### [What is being asked]
Locate each line of the material that contains "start", then return it.
*** Given information
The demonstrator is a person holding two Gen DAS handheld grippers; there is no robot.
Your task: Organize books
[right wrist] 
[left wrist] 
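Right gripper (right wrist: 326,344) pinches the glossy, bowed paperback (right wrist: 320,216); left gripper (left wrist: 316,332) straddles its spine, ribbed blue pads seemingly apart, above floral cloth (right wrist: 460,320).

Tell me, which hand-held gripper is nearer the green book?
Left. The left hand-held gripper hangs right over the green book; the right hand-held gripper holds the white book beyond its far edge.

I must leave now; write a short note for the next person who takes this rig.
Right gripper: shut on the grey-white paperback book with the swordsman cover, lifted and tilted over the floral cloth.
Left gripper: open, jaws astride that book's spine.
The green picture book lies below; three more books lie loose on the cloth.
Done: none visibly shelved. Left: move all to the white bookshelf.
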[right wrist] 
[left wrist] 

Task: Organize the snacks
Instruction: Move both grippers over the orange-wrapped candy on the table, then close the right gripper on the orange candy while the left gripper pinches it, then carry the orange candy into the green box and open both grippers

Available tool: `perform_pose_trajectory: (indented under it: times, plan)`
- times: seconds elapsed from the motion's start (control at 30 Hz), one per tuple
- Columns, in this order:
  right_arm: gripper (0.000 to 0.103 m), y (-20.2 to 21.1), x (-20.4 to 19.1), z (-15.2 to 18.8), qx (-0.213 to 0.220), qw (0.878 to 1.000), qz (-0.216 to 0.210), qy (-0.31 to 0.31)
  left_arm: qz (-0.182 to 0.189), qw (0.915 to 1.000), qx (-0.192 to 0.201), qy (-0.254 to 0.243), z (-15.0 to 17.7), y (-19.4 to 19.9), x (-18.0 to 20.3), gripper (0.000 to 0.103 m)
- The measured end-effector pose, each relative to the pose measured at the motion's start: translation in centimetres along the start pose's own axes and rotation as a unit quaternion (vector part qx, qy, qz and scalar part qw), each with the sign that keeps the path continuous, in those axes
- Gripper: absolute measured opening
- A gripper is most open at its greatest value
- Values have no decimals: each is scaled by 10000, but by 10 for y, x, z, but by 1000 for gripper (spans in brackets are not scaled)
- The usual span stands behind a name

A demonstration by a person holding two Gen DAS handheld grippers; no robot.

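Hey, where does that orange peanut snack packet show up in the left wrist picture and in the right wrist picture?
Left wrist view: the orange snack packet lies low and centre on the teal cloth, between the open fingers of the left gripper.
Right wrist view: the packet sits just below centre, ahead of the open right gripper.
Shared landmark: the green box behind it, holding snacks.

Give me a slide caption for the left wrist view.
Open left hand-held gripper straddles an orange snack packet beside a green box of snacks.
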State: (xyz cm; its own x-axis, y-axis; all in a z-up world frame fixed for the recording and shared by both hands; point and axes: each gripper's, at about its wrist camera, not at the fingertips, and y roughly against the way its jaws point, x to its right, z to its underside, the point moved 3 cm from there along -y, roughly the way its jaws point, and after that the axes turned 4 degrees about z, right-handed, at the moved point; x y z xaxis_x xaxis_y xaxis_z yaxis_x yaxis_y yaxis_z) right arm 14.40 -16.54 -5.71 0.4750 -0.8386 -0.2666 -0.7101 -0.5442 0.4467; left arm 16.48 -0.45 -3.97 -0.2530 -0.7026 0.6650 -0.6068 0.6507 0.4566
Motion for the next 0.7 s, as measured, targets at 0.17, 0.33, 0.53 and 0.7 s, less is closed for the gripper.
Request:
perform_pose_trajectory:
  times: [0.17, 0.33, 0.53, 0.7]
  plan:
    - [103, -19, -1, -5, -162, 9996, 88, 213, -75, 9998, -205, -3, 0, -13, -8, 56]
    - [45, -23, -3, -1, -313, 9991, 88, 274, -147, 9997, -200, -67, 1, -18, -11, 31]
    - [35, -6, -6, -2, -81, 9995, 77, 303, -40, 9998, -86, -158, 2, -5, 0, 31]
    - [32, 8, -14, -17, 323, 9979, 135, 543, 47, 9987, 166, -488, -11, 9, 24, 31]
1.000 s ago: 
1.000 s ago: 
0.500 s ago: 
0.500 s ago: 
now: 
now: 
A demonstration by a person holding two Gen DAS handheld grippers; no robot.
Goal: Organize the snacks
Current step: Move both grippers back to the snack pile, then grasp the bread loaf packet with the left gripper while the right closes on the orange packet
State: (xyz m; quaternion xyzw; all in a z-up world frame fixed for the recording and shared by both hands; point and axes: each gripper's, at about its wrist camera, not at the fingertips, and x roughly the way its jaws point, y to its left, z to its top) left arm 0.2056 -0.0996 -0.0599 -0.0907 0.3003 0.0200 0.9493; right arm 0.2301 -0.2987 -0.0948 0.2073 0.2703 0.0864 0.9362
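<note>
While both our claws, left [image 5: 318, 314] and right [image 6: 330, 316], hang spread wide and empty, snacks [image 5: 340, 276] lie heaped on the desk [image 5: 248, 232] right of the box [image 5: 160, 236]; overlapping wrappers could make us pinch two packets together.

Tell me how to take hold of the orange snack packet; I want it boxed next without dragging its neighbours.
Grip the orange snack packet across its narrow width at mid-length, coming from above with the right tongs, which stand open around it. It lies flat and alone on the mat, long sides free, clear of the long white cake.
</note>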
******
### [Solution for this task]
- times: seconds elapsed from the motion's start (control at 30 Hz), one per tuple
- The measured end-effector pose, each relative to the pose measured at the motion's start: translation in centimetres along the start pose's own axes and rotation as a unit quaternion (vector part qx, qy, qz and scalar part qw), each with the sign that keeps the path continuous, in those axes

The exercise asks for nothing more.